Postgres & PostGIS

Dissolving features by an attribute

Hi, I’m Sam. I’ve been learning a lot here at Linfiniti (thanks to the brilliant team!) Just like to add a quick note on one of the tasks I learnt this week.

I was working on a shapefile of the suburbs in Cape Town. A client required the suburbs to be grouped by region. After the tedious part of manually grouping the suburbs (using a created field, REGION), the unioning (dissolving) of the suburbs proved to be quick and painless through PostgreSQL, using this SQL command that implements the geomunion function:

create table ct_regions as select geomunion(the_geom), "REGION" \
 from "ct_suburbs" group by "REGION";

“ct_suburbs” is the original shapefile that was loaded into the PostGIS database using the Quantum GIS ‘SPIT’ plugin. “REGION” is the class (attribute) that I wish to union by.  And ct_regions will be the output shapefile. See the result here:

Before dissolving (ct_suburbs shows suburbs)

Cape Town suburbs before dissolving

After dissolving by suburbs (ct_regions shows collections of suburbs that have been merged)

Cape Town suburbs after dissolving

Hopefully this will be of some use when it comes to your own mapping!

Getting up and running with PostGIS in a jiffy

I’ve posted this before on my old blog so this is a repeat for those looking to get going with PostGIS in a hurry. This procedure should work on Ubuntu Jaunty or Ubuntu Karmic and possibly earlier versions.

sudo apt-get install postgresql-8.3-postgis
sudo su - postgres
createuser -s -d -r -l -P -E timlinux
createdb gis
createlang plpgsql gis
psql gis < /usr/share/postgresql-8.3-postgis/lwpostgis.sql
psql gis < /usr/share/postgresql-8.3-postgis/spatial_ref_sys.sql

Having done that, you should be able to connect to the database by creating a new postgis connection in QGIS. After that you can start to load data into your spatial database using SPIT (QGIS plugin to import shapefiles into QGIS) or the shp2psql command line tool.

Clipping data from Postgis

So you have moved your spatial data into PostGIS and everything is great….until you start wanting to clip it out again. Luckily clipping data within the postgres environment is trivial with the little help of SQL. However I wanted something a little more fancy – a way to iterate through all my spatial tables and clip out an arbitary polygon, saving the result to a shapefile. To achieve this I wrote a little bash script that does just that.
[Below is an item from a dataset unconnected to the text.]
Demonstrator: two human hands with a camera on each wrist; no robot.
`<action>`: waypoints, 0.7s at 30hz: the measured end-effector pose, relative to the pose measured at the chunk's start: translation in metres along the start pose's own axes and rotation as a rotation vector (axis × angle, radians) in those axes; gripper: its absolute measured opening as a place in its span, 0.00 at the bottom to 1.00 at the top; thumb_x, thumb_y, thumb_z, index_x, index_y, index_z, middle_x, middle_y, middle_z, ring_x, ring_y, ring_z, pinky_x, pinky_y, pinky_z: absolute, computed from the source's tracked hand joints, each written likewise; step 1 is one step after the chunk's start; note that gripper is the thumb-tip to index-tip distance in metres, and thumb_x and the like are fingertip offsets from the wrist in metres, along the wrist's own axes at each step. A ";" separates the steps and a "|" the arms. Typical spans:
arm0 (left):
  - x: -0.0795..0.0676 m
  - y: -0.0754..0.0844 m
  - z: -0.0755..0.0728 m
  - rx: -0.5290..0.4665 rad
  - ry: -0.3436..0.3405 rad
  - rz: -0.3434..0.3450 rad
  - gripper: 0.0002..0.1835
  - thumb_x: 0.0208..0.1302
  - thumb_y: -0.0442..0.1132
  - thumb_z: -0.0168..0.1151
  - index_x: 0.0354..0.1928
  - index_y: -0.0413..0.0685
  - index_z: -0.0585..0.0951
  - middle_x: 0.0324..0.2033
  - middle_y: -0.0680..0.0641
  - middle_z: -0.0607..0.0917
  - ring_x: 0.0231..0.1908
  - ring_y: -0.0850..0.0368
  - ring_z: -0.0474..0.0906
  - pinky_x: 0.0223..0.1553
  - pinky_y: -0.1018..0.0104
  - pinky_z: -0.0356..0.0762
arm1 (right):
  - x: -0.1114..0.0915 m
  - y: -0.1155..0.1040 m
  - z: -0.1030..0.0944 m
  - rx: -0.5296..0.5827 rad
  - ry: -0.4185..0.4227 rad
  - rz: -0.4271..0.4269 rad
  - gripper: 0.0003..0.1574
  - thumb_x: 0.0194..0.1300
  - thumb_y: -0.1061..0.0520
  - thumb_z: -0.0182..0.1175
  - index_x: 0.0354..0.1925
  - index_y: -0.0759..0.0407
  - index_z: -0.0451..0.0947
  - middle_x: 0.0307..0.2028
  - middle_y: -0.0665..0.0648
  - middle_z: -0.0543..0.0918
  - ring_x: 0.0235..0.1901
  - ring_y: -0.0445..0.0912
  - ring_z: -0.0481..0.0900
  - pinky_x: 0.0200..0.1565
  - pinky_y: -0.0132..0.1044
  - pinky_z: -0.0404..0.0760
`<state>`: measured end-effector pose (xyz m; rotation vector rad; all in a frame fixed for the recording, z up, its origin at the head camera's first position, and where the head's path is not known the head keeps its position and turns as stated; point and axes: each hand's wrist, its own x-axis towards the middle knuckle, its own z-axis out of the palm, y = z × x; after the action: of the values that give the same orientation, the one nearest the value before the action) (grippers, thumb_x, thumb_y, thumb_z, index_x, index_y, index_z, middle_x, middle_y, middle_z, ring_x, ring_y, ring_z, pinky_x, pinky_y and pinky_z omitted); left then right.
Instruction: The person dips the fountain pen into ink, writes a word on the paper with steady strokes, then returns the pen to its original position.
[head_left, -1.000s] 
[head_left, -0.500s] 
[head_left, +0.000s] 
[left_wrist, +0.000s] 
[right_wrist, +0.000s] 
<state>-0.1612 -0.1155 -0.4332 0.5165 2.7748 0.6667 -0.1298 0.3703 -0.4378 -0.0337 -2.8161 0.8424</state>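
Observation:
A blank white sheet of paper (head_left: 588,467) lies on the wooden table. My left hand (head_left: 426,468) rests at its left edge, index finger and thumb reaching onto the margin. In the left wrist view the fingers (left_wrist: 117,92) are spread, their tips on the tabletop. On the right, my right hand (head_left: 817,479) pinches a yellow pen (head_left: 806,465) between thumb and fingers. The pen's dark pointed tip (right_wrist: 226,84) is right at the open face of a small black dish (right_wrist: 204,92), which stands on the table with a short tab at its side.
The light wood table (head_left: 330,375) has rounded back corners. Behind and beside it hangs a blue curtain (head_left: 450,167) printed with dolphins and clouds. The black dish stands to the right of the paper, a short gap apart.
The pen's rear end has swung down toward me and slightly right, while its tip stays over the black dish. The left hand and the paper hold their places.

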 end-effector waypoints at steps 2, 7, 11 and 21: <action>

The script will also optionally make sql dumps of the data and clean up after itself when it is done.

The SUFFIX option is used to append to the newly created shapefile / table / sqldump file.
The CLIPTABLE is the table containing polygons that should be used to intersect each table.
The CLIPFIELD is a field used to subset the cliptable e.g. to select a single polygon only.
The CLIPGEOMFIELD is the name of the geometry field in the CLIPTABLE.
The CLIPFIELDVALUE is the clipfield ‘where’ clause e.g. “Eastern Cape”
The DB is the database containing tables to be intersected.

If you set DELETETABLE to 0, it will create clip tables in the database with the suffix you specify.
If you set DELETEGEOM to 1 it will delete the original geometry, leaving only the intersected geometry.
If you set SHPDUMP to 1 it iwll create a shapefile for each intersected table.
If you set SQLDUMP to 1 it will make a sql dump file of each intersected table.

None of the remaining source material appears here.